Task requirements:
Could you print every line from the first one of the records below through the line containing "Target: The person", with both included and nothing else?

Records for this exercise Block Start

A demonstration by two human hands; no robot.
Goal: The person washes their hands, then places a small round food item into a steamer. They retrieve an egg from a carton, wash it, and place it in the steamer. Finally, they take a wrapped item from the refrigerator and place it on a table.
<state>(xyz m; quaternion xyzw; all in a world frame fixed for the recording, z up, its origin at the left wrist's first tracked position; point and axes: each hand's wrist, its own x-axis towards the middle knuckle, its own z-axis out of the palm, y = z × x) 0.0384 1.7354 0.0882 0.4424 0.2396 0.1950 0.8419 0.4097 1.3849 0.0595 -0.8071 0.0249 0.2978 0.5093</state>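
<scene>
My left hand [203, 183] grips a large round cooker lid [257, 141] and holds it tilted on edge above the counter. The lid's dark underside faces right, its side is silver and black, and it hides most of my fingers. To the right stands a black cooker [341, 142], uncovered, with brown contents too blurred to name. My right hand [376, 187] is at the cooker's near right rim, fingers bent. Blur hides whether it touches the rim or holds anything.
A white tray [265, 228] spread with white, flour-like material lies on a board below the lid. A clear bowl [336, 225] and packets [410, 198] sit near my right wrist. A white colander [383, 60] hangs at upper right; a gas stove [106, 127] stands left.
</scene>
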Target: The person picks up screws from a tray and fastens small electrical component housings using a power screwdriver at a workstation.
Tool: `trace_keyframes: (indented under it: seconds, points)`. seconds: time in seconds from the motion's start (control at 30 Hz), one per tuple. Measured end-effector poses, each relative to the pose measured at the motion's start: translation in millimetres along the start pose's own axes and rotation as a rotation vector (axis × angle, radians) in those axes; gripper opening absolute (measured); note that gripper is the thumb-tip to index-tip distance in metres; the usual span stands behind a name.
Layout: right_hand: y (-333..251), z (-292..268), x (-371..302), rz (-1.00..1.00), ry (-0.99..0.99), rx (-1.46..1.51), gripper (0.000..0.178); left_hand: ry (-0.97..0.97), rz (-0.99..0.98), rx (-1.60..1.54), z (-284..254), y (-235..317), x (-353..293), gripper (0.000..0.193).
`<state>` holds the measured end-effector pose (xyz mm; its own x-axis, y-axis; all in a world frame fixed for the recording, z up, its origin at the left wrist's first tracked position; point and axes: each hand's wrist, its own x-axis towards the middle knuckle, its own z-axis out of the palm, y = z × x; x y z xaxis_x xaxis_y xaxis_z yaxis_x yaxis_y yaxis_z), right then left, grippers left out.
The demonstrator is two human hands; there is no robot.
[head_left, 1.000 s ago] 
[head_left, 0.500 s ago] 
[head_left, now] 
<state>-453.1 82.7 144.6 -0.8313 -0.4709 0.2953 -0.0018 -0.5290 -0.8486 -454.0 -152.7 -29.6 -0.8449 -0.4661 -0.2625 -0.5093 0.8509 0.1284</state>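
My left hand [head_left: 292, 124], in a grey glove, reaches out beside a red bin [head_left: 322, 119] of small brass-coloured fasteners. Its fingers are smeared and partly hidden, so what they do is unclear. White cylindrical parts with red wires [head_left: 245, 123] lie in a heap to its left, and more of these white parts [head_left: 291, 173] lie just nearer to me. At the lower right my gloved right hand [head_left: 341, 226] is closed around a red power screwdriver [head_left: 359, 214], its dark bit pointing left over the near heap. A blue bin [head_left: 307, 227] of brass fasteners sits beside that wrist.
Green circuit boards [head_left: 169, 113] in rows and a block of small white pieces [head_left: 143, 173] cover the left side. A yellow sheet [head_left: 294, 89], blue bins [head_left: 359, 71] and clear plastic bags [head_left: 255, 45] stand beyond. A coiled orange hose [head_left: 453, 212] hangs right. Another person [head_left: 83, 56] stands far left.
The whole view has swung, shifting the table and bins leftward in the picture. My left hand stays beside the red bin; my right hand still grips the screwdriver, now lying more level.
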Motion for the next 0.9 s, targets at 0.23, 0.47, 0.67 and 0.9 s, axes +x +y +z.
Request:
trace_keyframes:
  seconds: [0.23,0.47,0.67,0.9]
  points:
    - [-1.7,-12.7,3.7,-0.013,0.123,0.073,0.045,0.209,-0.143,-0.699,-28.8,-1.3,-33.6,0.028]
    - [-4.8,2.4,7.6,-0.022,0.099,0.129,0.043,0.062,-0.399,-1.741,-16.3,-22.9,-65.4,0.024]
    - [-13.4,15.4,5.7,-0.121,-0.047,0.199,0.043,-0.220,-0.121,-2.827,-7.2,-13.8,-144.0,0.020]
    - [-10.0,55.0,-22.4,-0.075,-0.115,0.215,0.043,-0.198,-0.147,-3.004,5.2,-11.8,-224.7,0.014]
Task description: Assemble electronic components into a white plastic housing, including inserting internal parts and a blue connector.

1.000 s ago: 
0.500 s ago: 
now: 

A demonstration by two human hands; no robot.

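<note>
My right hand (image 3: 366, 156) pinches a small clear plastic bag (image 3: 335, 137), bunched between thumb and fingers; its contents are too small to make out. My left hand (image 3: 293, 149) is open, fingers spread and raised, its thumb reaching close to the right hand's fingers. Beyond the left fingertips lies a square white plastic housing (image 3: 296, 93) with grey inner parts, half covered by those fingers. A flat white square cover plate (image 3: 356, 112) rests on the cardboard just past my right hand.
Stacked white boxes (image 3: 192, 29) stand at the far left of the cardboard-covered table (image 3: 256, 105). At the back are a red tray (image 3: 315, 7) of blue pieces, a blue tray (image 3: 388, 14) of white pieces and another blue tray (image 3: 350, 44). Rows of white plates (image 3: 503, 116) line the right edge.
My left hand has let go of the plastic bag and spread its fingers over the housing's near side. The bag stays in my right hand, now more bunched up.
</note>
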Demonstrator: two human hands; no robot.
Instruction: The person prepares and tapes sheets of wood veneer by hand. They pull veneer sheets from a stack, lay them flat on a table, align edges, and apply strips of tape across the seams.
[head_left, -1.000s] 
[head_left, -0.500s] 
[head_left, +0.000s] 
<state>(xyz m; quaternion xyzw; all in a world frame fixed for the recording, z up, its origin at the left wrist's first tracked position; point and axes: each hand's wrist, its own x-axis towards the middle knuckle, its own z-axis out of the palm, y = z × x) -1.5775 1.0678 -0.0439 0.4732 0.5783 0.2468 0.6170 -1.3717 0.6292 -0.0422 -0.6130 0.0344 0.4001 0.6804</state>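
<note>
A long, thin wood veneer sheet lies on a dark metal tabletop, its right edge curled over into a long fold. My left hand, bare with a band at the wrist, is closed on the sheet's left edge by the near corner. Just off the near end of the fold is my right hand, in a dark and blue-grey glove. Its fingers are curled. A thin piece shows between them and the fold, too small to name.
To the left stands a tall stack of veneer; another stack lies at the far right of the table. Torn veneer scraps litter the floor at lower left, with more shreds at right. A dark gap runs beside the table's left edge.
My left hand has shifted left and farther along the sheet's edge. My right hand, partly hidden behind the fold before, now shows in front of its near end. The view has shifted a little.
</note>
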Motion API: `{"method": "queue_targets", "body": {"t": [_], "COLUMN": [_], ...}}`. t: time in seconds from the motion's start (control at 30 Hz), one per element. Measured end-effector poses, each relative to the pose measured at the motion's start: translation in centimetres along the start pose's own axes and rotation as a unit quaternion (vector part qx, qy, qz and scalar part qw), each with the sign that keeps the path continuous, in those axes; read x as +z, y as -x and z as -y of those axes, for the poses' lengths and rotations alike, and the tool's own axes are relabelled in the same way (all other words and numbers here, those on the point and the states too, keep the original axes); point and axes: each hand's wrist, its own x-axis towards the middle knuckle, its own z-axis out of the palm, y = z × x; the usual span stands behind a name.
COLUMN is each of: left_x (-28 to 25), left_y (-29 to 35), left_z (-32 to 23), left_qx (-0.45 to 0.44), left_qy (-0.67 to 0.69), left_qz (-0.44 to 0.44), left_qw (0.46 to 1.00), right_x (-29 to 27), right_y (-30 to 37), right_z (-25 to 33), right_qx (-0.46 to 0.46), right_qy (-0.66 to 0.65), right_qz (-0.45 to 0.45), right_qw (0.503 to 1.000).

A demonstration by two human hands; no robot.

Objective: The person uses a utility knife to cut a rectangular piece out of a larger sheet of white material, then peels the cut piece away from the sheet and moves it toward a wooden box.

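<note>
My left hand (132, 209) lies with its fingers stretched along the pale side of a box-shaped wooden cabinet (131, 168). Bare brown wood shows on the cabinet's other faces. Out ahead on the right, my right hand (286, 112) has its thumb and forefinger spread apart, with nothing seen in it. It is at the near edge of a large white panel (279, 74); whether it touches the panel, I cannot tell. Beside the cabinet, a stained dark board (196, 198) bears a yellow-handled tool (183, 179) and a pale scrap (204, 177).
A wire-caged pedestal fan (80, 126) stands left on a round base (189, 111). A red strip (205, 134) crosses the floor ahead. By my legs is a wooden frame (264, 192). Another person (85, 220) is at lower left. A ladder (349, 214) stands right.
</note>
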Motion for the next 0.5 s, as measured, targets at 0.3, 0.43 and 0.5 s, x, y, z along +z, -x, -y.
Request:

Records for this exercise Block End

Solution:
A demonstration by two human hands; no robot.
Goal: The person washes their hands, then places a small round food item into a steamer. They retrieve an egg from a carton, wash it, and place it in the steamer. Finally, they take a wrapped item from the refrigerator and place it on a table.
<state>(xyz m; quaternion xyzw; all in a world frame fixed for the recording, z up, its origin at the left wrist's first tracked position; point and axes: each hand's wrist, its own x-axis towards the middle knuckle, its own z-axis out of the palm, y = z × x) 0.0384 1.7354 0.0882 0.4424 0.2396 0.1950 0.8419 0.4097 1.3849 0.0595 -0.8071 0.0249 0.2978 0.5093</state>
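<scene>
My left hand [203, 183] grips a large round cooker lid [257, 141] and holds it tilted on edge above the counter. The lid's dark underside faces right, its side is silver and black, and it hides most of my fingers. To the right stands a black cooker [341, 142], uncovered, with brown contents too blurred to name. My right hand [376, 187] is at the cooker's near right rim, fingers bent. Blur hides whether it touches the rim or holds anything.
A white tray [265, 228] spread with white, flour-like material lies on a board below the lid. A clear bowl [336, 225] and packets [410, 198] sit near my right wrist. A white colander [383, 60] hangs at upper right; a gas stove [106, 127] stands left.
</scene>
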Target: The person picks up screws from a tray and fastens small electrical component housings using a power screwdriver at a workstation.

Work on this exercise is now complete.